Christmas at the Christensen household was, unsurprisingly, a huge affair. The entire family, from wherever they might have gone to in the world, relocated back to Oscar's grandmother's house in Denmark for Christmas.
No one in the family knew quite how old the venerable Mrs Christensen was, but she had been organising and hosting Christmas for as long as anyone could remember.
She was a well- dressed, calm woman with dewy skin and perfectly straight, cropped white hair. Her house was an enormous country house in the countryside near Copenhagen, and seemed to be a part of the land itself. Ivy and creepers grew over one face, neatly clipped where they encountered windows, and the edge of a pine forest came right up behind the house.

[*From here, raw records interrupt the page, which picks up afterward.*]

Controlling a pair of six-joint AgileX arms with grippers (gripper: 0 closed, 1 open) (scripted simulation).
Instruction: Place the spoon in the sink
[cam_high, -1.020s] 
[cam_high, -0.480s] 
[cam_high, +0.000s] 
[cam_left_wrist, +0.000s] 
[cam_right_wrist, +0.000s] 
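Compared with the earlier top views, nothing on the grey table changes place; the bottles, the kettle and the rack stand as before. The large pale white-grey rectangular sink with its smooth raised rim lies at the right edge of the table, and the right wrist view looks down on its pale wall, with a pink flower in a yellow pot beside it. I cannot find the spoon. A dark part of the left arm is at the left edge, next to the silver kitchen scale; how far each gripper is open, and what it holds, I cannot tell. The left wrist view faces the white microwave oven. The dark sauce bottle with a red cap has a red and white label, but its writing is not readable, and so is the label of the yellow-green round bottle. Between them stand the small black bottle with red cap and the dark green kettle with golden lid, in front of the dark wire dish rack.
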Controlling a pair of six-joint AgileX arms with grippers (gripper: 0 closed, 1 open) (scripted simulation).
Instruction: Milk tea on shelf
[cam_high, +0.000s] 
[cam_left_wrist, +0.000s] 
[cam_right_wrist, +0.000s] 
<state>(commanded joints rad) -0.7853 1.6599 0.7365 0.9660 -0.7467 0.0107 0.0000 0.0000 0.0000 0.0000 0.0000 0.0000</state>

By the time that the three of them arrived there, around mid-December, everything was covered in a light dusting of white icing sugar snow. They had floo'ed into the village pub, about a ten-minute walk from Oscar's family house, since his grandmother refused to let them track ash into the house. When they crossed out onto the street, bags in tow, the sky was dark and the houses were just silhouettes.
As they approached the house, the black outline of pine trees framed the house, topped with shifting weights of snow that gleamed blue. Warm yellow light spilled from all the windows on the ground floor, illuminating squares of snow on the ground. Through the windows, Kyra caught sight of someone moving towards the kitchen with a large plate, and someone standing up in an upper window.
They received a very warm welcome from the entire family, especially considering how little notice they had been given of Grace and Kyra's arrival, and everyone fawned over Oscar. On arrival, the three of them were dragged in the living room.
It was a wood bound, cosy room with leather armchairs ranged carefully around the fireplace, and floor-to ceiling bookshelves spanning the walls. Mrs Christensen ordered one of the cousins to drag their suitcases upstairs and another one to fetch them warm drinks.
Within about five minutes of arrival, they were settled comfortably in armchairs, each with a mug of sweet mulled wine. The cousins who had been ousted from their seats lounged on the carpet, asking Grace and Kyra questions about school in England with remarkable English.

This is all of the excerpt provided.